To initially strengthen the connection between Station North and Midtown, the Oliver Street offramp could be relocated to Maryland Avenue (thus allowing Oliver to be reopened as a normal street) and the Charles and St. Paul Street ramps downsized. Then the Charles and St. Paul Street bridges could be lined, and, depending on their success, the Calvert, Guilford, and Maryland bridges could be lined next, followed by the Preston, Biddle, and Chase bridges.
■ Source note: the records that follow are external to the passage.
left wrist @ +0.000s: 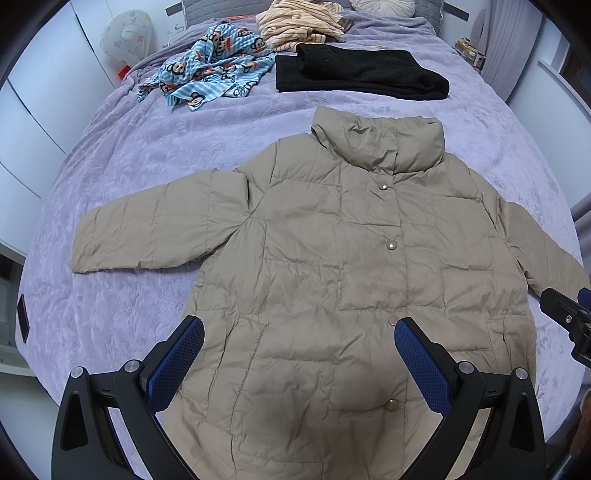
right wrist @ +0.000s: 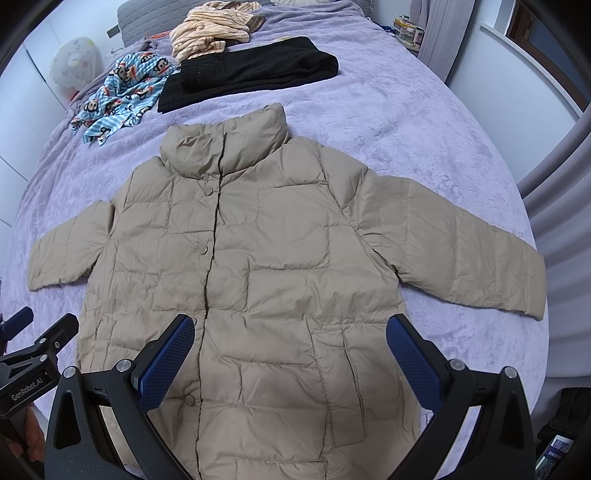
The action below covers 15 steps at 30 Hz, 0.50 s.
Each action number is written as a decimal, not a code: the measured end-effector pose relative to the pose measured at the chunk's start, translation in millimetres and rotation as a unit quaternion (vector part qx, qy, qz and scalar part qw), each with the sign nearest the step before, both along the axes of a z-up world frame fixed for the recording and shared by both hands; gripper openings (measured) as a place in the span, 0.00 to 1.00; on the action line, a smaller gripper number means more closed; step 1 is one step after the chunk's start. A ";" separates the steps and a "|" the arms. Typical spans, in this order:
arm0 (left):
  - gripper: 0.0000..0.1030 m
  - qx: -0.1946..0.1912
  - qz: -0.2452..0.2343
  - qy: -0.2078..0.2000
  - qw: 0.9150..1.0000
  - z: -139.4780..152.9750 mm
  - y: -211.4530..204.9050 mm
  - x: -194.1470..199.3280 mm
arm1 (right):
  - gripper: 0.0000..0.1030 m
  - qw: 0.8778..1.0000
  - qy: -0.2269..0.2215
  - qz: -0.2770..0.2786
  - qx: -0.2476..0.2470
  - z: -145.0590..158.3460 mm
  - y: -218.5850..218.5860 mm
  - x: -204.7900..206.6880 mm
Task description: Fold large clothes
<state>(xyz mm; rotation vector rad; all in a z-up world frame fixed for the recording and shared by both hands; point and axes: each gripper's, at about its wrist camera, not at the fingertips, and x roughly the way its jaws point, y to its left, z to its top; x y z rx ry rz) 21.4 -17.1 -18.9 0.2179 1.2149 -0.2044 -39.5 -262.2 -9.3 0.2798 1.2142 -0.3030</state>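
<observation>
A beige quilted puffer jacket [left wrist: 325,258] [right wrist: 266,258] lies flat and face up on the lavender bedspread [left wrist: 129,155] [right wrist: 388,122], snapped shut, collar far, both sleeves spread sideways. My left gripper [left wrist: 299,350] hovers open above the jacket's lower left half, nothing between its blue pads. My right gripper [right wrist: 290,349] is open too, above the lower right half near the pocket. Each gripper shows at the other view's edge: the right one [left wrist: 565,314], the left one [right wrist: 33,343].
At the far end of the bed lie a folded black garment [left wrist: 354,72] [right wrist: 251,72], a crumpled blue monkey-print piece [left wrist: 207,70] [right wrist: 122,92] and a striped peach heap [left wrist: 299,26] [right wrist: 210,31]. White wardrobe doors [left wrist: 44,96] stand on the left.
</observation>
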 end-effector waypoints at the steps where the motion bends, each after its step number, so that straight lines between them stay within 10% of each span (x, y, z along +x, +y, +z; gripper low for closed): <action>1: 1.00 0.000 0.000 0.000 1.000 0.3 0.2 0.2 | 1.00 1.000 0.001 0.000 0.000 -0.2 0.1 0.2; 15: 1.00 -0.002 0.001 0.002 1.000 -0.2 0.3 -0.1 | 1.00 1.000 0.000 0.000 -0.001 0.0 0.6 0.7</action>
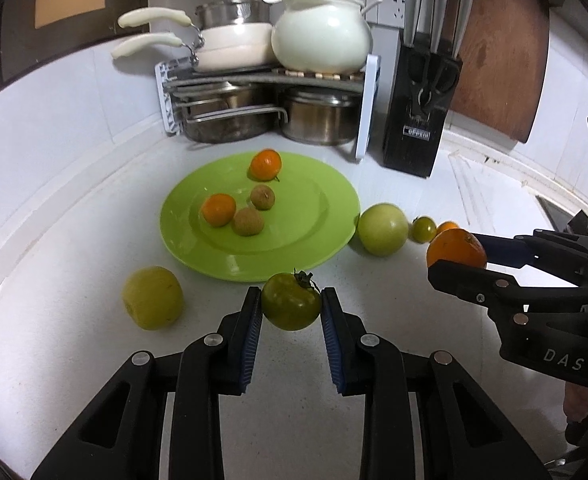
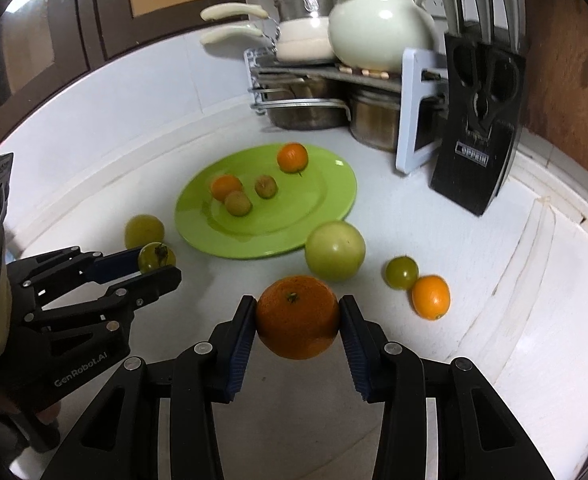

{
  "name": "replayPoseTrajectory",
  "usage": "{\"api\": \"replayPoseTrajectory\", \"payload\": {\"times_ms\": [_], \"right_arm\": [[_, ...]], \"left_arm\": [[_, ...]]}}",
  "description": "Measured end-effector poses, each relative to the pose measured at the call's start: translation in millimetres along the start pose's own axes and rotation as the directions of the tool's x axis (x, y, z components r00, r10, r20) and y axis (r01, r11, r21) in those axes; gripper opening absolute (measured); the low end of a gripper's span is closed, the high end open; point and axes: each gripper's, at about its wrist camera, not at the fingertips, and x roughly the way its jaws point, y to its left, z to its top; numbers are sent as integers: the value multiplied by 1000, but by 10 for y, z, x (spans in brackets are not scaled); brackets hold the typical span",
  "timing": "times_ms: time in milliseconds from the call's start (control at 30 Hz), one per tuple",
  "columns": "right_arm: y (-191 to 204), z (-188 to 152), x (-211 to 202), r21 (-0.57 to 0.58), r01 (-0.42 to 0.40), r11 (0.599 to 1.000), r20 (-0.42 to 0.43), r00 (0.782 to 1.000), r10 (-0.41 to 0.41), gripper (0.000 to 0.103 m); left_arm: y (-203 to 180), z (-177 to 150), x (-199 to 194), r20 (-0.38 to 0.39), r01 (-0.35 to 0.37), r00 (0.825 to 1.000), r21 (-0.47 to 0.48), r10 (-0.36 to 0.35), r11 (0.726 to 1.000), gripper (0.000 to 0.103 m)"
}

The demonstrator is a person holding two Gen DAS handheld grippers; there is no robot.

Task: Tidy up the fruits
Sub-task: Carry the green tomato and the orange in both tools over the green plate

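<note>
White countertop [image 1: 73, 184] filled both of my wrist views, curving into a tiled kitchen corner. At the centre of the work, my left gripper [image 1: 291, 304] was clenched on a green tomato [image 1: 289, 302], its blue pads pressed against both sides and the stem pointing up and to the right. My right gripper [image 2: 298, 316] was clamped on a large orange [image 2: 298, 316] in the same way, one pad on each flank.

Just beyond the tomato lay the green plate [image 1: 314, 240], flat on the counter. On it I saw two small oranges [image 1: 218, 209], one near the far rim and one nearer the middle, and two brownish round fruits [image 1: 248, 221] beside them; what kind those were I could not tell.

Off the plate, a yellow-green fruit [image 1: 153, 297] sat on the counter to its left. To its right rested a large pale green tomato [image 2: 335, 250], near the plate's rim, and further right a small green tomato [image 2: 402, 272] touched a small orange fruit [image 2: 430, 297].

Behind everything stood a metal rack [image 1: 165, 92] with steel pots [image 1: 320, 118] beneath and white pans [image 1: 233, 48] and a white ceramic pot [image 1: 320, 34] on top. A black knife block [image 1: 418, 120] stood to the right of it, against a wooden board [image 1: 502, 60].
</note>
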Motion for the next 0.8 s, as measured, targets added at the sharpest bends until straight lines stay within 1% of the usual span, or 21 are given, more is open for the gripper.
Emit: {"api": "replayPoseTrajectory", "payload": {"times_ms": [100, 200, 433, 633, 800], "right_arm": [[23, 27, -49, -1, -17, 1000, 11, 1000, 17, 43], [58, 66, -96, -3, -35, 999, 18, 999, 35, 43], [96, 235, -175, -17, -66, 998, 52, 996, 66, 43], [130, 423, -193, -40, -77, 996, 82, 993, 80, 43], [146, 621, -134, -64, -89, 994, 101, 990, 95, 43]], "left_arm": [[11, 21, -100, 20, -2, 1000, -14, 2, 1000, 30], [4, 57, -222, 55, -4, 998, -19, 5, 1000, 30], [15, 200, -425, 117, -36, 992, -19, 38, 999, 30], [64, 375, -469, 151, -45, 987, -31, 50, 998, 30], [108, 536, -411, 159, -56, 985, -25, 59, 998, 30]]}}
I think liners would extend Midtown's vibrancy across these eight bridges and finally allow meaningful, significant revitalization to spill over into Station North and Johnston Square. The adaptive reuse and infill potential of the many vacant buildings and lots in these two neighborhoods would improve dramatically as land values correspondingly increased. 
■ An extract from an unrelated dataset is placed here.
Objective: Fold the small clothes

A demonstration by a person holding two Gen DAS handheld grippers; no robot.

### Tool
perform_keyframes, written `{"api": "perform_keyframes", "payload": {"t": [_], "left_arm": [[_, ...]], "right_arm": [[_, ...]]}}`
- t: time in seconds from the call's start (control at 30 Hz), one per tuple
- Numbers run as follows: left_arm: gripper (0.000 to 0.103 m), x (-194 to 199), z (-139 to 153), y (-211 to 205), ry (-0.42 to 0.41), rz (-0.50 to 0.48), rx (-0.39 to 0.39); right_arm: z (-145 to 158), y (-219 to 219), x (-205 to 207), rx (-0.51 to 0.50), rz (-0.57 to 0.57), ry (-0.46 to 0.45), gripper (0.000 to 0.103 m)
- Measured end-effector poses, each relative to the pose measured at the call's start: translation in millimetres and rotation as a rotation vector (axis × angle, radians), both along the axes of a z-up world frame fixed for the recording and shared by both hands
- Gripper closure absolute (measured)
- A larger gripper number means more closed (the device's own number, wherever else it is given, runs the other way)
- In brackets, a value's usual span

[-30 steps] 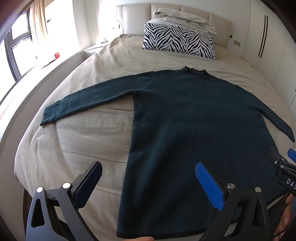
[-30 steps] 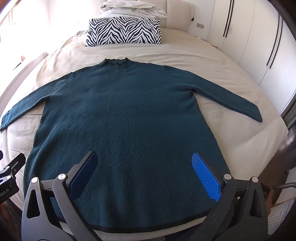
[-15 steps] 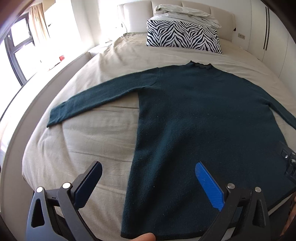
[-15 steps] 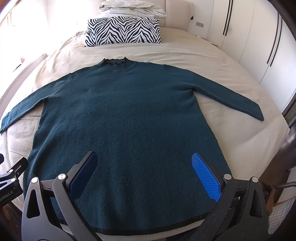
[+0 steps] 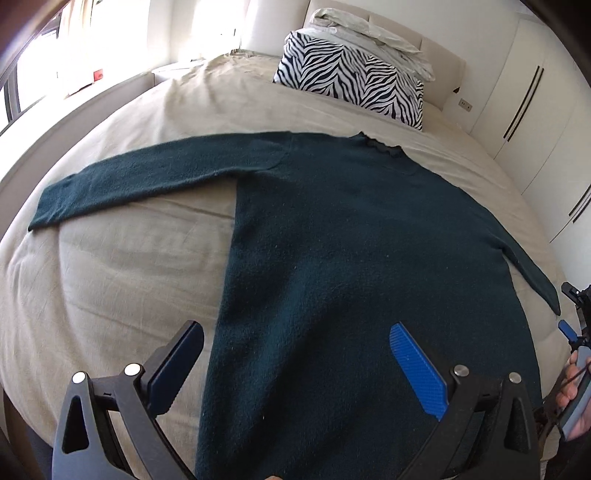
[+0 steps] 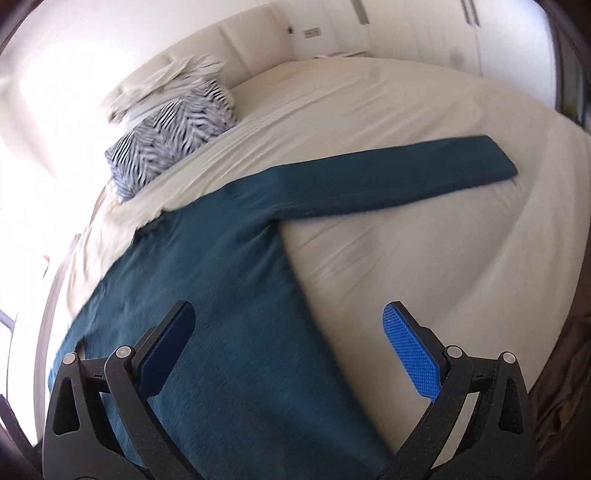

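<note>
A dark teal long-sleeved sweater (image 5: 351, 258) lies flat on the beige bed (image 5: 122, 280), collar toward the headboard, both sleeves spread out. My left gripper (image 5: 295, 354) hovers open above the sweater's lower left body, nothing between its fingers. In the right wrist view the sweater (image 6: 221, 314) runs from lower left up to its right sleeve (image 6: 399, 181), which stretches across the sheet. My right gripper (image 6: 288, 336) is open above the sweater's right side edge and holds nothing. The right gripper also shows at the far right edge of the left wrist view, held by a hand (image 5: 570, 387).
A zebra-print pillow (image 5: 351, 81) with folded pale bedding (image 5: 369, 33) on top leans against the headboard. White wardrobe doors (image 5: 535, 103) stand on the right, and a window ledge (image 5: 55, 96) runs along the left. Bare sheet (image 6: 424, 266) lies right of the sweater.
My right gripper has swung sharply to the right and tilted, now facing the right sleeve; its view is blurred. The left gripper has tilted a little. The sweater has not moved.
</note>
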State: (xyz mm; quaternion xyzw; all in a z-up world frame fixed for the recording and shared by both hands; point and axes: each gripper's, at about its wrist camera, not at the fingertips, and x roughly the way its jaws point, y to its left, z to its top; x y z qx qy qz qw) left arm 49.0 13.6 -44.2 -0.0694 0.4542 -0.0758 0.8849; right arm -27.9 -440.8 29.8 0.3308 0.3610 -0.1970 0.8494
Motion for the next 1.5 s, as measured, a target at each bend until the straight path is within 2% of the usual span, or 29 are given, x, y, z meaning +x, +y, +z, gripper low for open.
{"api": "perform_keyframes", "payload": {"t": [0.07, 0.13, 0.2, 0.23, 0.3, 0.37, 0.43, 0.5, 0.57, 0.67, 0.73, 0.77, 0.87, 0.97, 1.1, 1.2, 1.33, 1.43, 1.47, 1.5], "left_arm": [[0.000, 3, 6, -5, -0.078, -0.030, -0.005], [0.000, 8, 8, -14, -0.102, -0.049, 0.036], [0.000, 19, 5, -22, -0.043, -0.051, 0.061], [0.000, 25, 3, -22, -0.008, -0.034, 0.043], [0.000, 30, 4, -17, -0.012, 0.006, 0.000], [0.000, 34, 4, -16, -0.037, 0.017, -0.018], [0.000, 43, 0, -18, -0.024, -0.010, -0.068], [0.004, 51, -4, -21, -0.003, -0.024, -0.103], [0.005, 59, -8, -23, 0.021, -0.044, -0.159], [0.006, 70, -16, -28, 0.053, -0.062, -0.235], [0.006, 75, -18, -30, 0.064, -0.069, -0.258], [0.006, 78, -19, -31, 0.065, -0.073, -0.264], [0.006, 85, -21, -32, 0.071, -0.088, -0.313], [0.006, 92, -19, -31, 0.067, -0.100, -0.343], [0.006, 100, -15, -26, 0.055, -0.098, -0.397], [0.006, 106, -13, -19, 0.049, -0.093, -0.443], [0.006, 115, -20, -10, 0.076, -0.090, -0.511], [0.006, 122, -33, -9, 0.125, -0.086, -0.566], [0.006, 125, -36, -10, 0.144, -0.087, -0.587], [0.006, 128, -41, -12, 0.164, -0.089, -0.608]], "right_arm": [[-16, -52, -9, 0.079, -0.122, -0.021, 0.004], [-32, -96, -16, 0.159, -0.215, -0.040, 0.011], [-52, -139, -19, 0.240, -0.286, -0.057, 0.021], [-58, -153, -19, 0.258, -0.306, -0.054, 0.023], [-73, -183, -16, 0.301, -0.343, -0.069, 0.033], [-78, -202, -12, 0.312, -0.371, -0.101, 0.035], [-84, -225, -5, 0.315, -0.387, -0.136, 0.036], [-93, -250, 5, 0.334, -0.418, -0.145, 0.047], [-103, -268, 16, 0.343, -0.433, -0.152, 0.054], [-111, -287, 35, 0.303, -0.427, -0.111, 0.074], [-111, -295, 52, 0.283, -0.407, -0.098, 0.083], [-106, -294, 64, 0.269, -0.396, -0.090, 0.092], [-80, -272, 95, 0.202, -0.319, -0.096, 0.095], [-45, -229, 137, 0.129, -0.168, -0.126, 0.095], [-12, -141, 203, 0.052, 0.079, -0.139, 0.095], [-4, -48, 255, -0.008, 0.304, -0.121, 0.095], [-34, 63, 290, -0.034, 0.523, -0.048, 0.095], [-86, 115, 304, 0.004, 0.642, 0.040, 0.094], [-101, 129, 300, 0.022, 0.667, 0.063, 0.089], [-113, 145, 292, 0.035, 0.679, 0.081, 0.078]]}}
Dismantling unnecessary sunken corridors

Of course, the cap and liner solutions assume that the sunken corridors in question need to remain intact. But what if they don't? The Highway to Nowhere is a case in point: it was never connected to the interstate highway system, so there's no need to maintain its current dimensions. Building caps or liners would be a waste of money: why dedicate considerable resources to covering something that can just be dismantled?


The Baltimorphosis vision for the Highway to Nowhere.

Dismantling a sunken corridor opens up numerous possibilities for reuse. For example, I prefer the Baltimorphosis proposal for the Highway to Nowhere over the official plans for (partially) capping it: the corridor is ideally suited for the future Red Line, but that doesn't mean its ditchlike configuration need be maintained. There's no reason why the sunken highway couldn't be substantially downsized or eliminated and the reclaimed space used for any number of things, from mixed-use transit-oriented infill to linear parks to some combination thereof.

What about level or embankmented corridors?

Sometimes there are railroad corridors that run either at the same level as the surrounding urban street grid or above it on solid earth embankments (i.e. not on viaducts). Is there any way to fix their border vacuums?


A Tokyo railroad corridor doubles as a bike/pedestrian/shopping lane.

It's possible to punch new streets (or to extend existing dead-ended ones) through embankments to increase the number of connections across/under them. This strategy would probably need to be coordinated with Jane Jacobs' “extraordinarily strong counterforces”: “Population concentration ought to be made deliberately high near borders, the blocks close to them should be especially short and their potential street use extremely fluid, and a mixtures of uses should be abundant (268).” In addition to bringing the mixed-use fabric as close to a railroad corridor as possible, the corridor itself can be improved by incorporating amenities like bike paths and market streets into the right-of-way. This strategy has long been used in Tokyo, and I think it's a strategy US cities ought to investigate.

So, for example, the section of the NEC between Broadway and Orangeville could be turned into a civic asset if an extension of the metro to Bayview and/or the upgrading of MARC service to metro-like frequencies became realities. By lining both sides of the NEC with streets that could double as bike routes and promenades, enclosing these streets with mixed-use infill, and introducing as many cross-streets as possible under the NEC (to allow for small blocks and frequent crossing), it could be turned into one of Kevin Lynch's “seams.” Not only would the corridor offer frequent, convenient metro and/or MARC service (and thus serve as a TOD attractor), it'd double as a leisurely cycling and walking route.